Em concreto, o tal espectáculo resume-se à adaptação do tema “I gotta feelin’” dos Black Eyed Peas. Naquela escola da Florida, o título deveio “Gotta keeep reading” (‘Cause this book gonna be a good book”, etc.). As imagens mostram-nos um grande concerto ao vivo, com a música contagiando a multidão e com esta, em clima de festa, a mover ancas, braços, pernas, cabeças, entoando o refrão - e, como por feitiço, sacando de livros para uma leitura (digamos assim) irreprimível.
[Parênteses: a música dos Black Eyed Peas foi (lembram-se?) o hino escolhido por Carlos Queirós, esse conhecido e abastado teórico do futebol, para a campanha portuguesa no Mundial de Futebol de África do Sul. Só isto já era suficiente para eu duvidar da bondade da coisa…]

Não estou contra o uso da imaginação e do contributo (cúmplice) de artes performativas no sentido de promover a leitura. Defendo até, de forma “leninista”, o uso de todas as diplomacias para benefício de uma causa que consideremos nobre. Mas faz-me impressão esta ideia, muito em voga na cultura e na educação hodiernas, de se medir o interesse e o sucesso de iniciativas pela quantidade dos intervenientes, pela exuberância “espectacular” do enunciado, pelo eco mediático que se obtenha.
Em termos sucintos, arrepia-me a fatalidade de a aparência prevalecer sobre a essência.
Ora, no caso da promoção e culto da leitura, quem verdadeiramente gosta de livros (e de jornais ou de revistas) sabe bem que a leitura se trata, em regra, de um exercício solitário, discreto, feito no recato possível de um quarto, de uma sala, de um banco de jardim, de uma nesga de praia, de alguns centímetros de assento rodoviário ou ferroviário, de um qualquer território escatológico-sanitário, etc.
As grandes iniciativas como as da Ocoee Middle School (como outras lusitanas vaidades, que vivem para a estatística e para as fátuas evidências parolo-mediáticas), ainda que nos agradem como experiências originais ou como performances inócuo-engraçadas, são muito menos amigas do livro e da leitura do que certas Eminências Pardas imaginam.
O gosto da leitura promove-se com exemplos simples, diários, persistentes (em casa, na Escola, na sociedade). Aprende-se a gostar de ler, lendo – e não gritando aos quatro ventos que “Ler é importante”, ou que “Ler é fixe” (versão cenoura), ou, ainda menos, que “Ler é obrigatório” (versão chicote).

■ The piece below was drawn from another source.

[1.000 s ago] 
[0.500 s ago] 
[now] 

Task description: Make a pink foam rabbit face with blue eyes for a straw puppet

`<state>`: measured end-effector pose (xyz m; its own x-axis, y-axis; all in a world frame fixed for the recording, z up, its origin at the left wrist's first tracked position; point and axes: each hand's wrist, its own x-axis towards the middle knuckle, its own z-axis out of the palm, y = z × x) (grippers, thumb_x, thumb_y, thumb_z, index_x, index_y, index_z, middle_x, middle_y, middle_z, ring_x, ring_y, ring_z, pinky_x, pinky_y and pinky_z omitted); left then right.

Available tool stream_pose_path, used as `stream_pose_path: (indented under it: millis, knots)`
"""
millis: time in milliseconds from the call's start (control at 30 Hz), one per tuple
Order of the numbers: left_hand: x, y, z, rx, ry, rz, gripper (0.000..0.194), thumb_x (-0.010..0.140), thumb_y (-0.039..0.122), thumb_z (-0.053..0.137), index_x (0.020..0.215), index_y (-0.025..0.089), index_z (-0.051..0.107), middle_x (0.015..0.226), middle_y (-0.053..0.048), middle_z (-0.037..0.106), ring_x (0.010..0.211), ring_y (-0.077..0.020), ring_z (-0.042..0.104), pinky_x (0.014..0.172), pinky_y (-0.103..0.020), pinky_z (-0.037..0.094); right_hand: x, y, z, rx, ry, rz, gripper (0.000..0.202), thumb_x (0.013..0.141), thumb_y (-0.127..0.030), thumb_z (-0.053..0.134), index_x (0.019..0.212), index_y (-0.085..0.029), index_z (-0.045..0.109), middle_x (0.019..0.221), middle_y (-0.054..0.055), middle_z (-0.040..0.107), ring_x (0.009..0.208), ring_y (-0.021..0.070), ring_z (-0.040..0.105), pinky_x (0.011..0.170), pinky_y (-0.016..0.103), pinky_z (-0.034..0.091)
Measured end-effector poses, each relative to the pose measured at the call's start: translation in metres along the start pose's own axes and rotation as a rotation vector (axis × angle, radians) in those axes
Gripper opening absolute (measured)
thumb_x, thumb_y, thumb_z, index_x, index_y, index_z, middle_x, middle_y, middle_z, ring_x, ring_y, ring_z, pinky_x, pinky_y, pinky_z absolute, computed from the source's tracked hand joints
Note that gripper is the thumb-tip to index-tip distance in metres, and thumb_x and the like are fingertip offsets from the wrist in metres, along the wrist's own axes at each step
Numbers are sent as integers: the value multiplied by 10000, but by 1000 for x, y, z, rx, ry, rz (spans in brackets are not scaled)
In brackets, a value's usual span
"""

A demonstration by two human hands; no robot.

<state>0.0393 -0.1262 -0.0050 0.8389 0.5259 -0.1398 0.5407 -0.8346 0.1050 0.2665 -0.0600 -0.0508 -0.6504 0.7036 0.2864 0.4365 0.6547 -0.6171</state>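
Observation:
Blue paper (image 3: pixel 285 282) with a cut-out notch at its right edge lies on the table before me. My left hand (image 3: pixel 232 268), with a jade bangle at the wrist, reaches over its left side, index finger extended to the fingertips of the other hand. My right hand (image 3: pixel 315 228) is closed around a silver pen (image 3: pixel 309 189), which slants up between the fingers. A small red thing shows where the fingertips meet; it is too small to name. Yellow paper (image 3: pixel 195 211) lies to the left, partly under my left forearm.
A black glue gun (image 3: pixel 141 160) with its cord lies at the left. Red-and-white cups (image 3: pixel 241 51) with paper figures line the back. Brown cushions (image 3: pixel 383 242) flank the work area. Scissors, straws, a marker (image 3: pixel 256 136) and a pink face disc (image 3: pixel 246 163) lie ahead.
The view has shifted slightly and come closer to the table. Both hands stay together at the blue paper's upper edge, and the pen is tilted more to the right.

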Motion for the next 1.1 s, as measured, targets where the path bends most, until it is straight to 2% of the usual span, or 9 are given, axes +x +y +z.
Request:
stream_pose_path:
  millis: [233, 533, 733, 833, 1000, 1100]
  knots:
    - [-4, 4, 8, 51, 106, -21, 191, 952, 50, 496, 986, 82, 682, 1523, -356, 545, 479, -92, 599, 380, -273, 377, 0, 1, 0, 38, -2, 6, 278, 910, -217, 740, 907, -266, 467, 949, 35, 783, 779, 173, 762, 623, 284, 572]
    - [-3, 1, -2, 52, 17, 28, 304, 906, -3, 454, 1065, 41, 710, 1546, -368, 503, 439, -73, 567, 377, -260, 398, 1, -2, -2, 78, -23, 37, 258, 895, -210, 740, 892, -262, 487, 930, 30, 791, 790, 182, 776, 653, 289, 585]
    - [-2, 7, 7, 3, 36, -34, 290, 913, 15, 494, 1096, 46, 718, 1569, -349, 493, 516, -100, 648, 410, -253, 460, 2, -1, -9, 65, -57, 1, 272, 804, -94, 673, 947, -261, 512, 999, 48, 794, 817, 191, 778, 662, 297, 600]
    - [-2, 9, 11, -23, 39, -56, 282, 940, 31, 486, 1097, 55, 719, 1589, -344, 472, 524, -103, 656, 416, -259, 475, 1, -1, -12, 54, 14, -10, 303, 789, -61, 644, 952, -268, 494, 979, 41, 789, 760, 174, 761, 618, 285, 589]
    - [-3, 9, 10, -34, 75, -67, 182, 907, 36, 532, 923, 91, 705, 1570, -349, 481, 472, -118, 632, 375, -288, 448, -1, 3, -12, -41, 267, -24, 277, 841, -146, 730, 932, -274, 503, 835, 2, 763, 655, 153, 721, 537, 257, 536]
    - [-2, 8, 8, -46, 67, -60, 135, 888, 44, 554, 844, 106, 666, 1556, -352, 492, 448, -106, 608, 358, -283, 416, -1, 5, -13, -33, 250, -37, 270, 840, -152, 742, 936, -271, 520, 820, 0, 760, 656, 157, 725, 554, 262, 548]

PS - Já agora: Torci sempre (e teimosamente torço) o nariz à transformação das bibliotecas em “Centro de Recursos”. E creio, aliás que os verdadeiros amantes dos livros e da leitura não gostaram dessa, digamos assim, "evolução".

Ribeira de Pena, 01 de Maio de 2011.
Joaquim Jorge Carvalho
[A imagem foi colhida, com a devida vénia, em http://www.savevid.com.]

1 comentário:

Anónimo disse...

Concordo totalmente. A leitura é um exercício que requer solidão, silêncio, concentração e tempo.
É verdade que vivemos numa sociedade de ruído, numa sociedade em que tudo parece concorrer para a ausência de tempo e de reflexão.
Por isso, eu defendo que se deve cultivar o ócio. Hoje, parece que há medo de pronunciar esta palavra. Mas é, muitas vezes, nesses momentos de ócio, de nada fazer, que apetece pegar num livro e ler. E é tão bom!
Reaussau diz que “ a verdadeira educação não consiste em ganhar tempo mas em perdê-lo”.
Quanto à “evolução” das bibliotecas, estou sempre do lado dos amantes de livros.